--- SUPPLIED MATERIAL Enclosed Below ---

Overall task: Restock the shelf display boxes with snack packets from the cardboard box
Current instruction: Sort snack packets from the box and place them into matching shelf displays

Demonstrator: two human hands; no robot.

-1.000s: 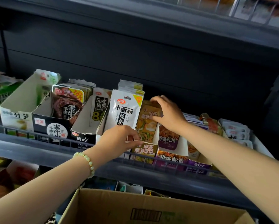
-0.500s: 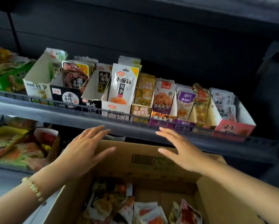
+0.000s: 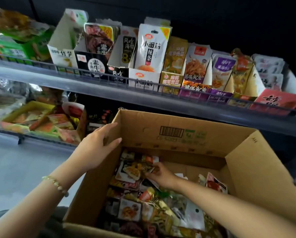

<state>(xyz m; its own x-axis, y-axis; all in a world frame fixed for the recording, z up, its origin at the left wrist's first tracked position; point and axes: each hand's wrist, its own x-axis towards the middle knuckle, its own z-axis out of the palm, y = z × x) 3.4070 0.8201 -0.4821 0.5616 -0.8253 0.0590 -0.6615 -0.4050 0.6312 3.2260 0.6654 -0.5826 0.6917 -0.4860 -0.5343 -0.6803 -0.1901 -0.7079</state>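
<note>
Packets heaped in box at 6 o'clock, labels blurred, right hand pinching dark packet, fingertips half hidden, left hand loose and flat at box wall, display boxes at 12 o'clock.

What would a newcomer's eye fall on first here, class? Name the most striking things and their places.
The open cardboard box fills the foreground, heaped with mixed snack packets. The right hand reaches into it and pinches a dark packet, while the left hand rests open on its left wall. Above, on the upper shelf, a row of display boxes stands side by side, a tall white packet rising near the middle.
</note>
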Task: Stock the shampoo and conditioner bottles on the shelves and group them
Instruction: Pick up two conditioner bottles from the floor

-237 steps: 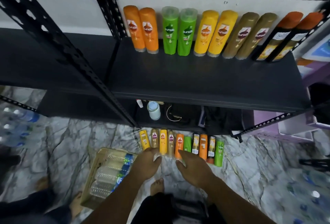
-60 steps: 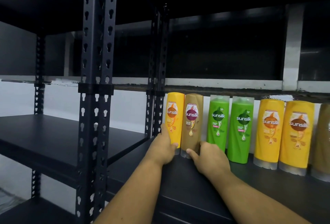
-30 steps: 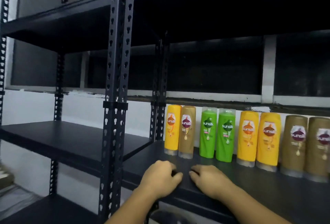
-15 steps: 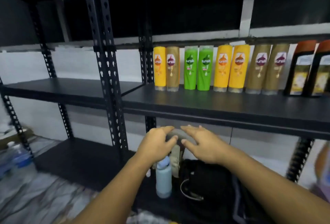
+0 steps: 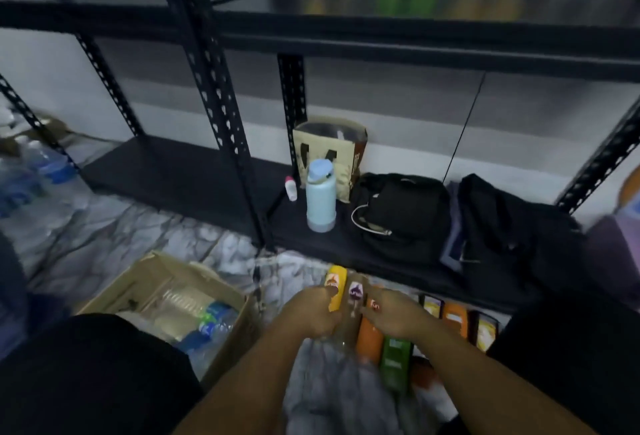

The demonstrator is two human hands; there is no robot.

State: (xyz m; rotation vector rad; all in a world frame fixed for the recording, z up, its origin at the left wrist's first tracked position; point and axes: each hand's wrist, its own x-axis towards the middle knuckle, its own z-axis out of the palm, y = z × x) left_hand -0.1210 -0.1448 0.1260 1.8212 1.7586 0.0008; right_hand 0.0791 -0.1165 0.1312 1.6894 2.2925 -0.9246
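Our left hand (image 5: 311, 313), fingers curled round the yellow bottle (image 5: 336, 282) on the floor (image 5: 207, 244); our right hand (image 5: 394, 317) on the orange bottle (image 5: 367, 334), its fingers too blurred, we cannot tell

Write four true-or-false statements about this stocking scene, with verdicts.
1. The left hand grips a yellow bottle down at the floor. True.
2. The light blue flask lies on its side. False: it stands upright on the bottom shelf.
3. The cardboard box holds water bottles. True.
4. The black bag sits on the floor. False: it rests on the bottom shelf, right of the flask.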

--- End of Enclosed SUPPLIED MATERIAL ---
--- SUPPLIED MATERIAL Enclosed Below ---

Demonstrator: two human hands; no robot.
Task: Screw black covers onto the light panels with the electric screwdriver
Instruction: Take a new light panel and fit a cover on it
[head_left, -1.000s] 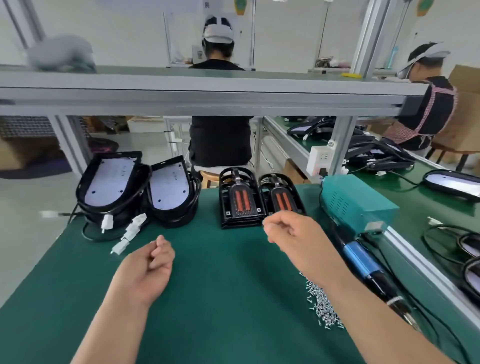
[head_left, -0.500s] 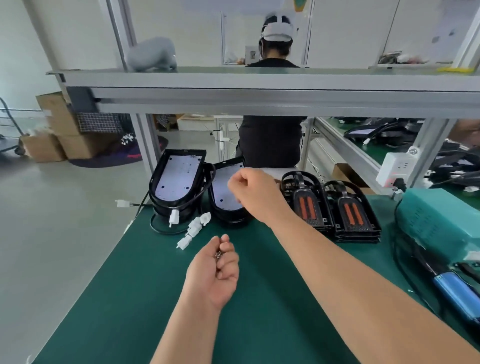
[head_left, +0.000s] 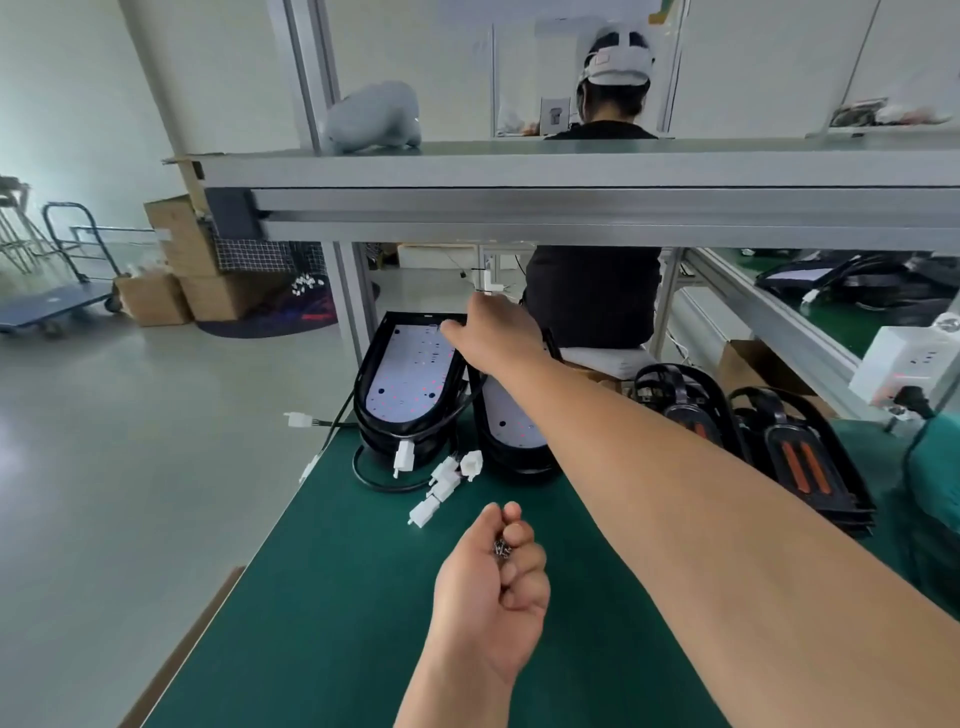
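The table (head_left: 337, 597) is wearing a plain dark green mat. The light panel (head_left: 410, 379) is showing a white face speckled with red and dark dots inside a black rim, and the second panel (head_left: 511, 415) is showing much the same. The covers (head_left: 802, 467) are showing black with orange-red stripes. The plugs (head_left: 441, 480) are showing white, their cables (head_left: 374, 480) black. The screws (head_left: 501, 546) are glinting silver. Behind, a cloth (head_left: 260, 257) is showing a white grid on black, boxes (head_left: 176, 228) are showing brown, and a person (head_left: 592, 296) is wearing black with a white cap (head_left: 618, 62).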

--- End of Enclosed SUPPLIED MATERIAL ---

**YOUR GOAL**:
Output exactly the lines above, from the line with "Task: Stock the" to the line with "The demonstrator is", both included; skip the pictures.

**ANSWER SPACE**:
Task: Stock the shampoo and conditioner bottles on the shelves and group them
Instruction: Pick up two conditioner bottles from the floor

-237 steps: 
-60 steps: 
-30 steps: 
-15 steps: 
+0 steps: 

The demonstrator is two human hands; there is no robot.

The exercise has now been completed.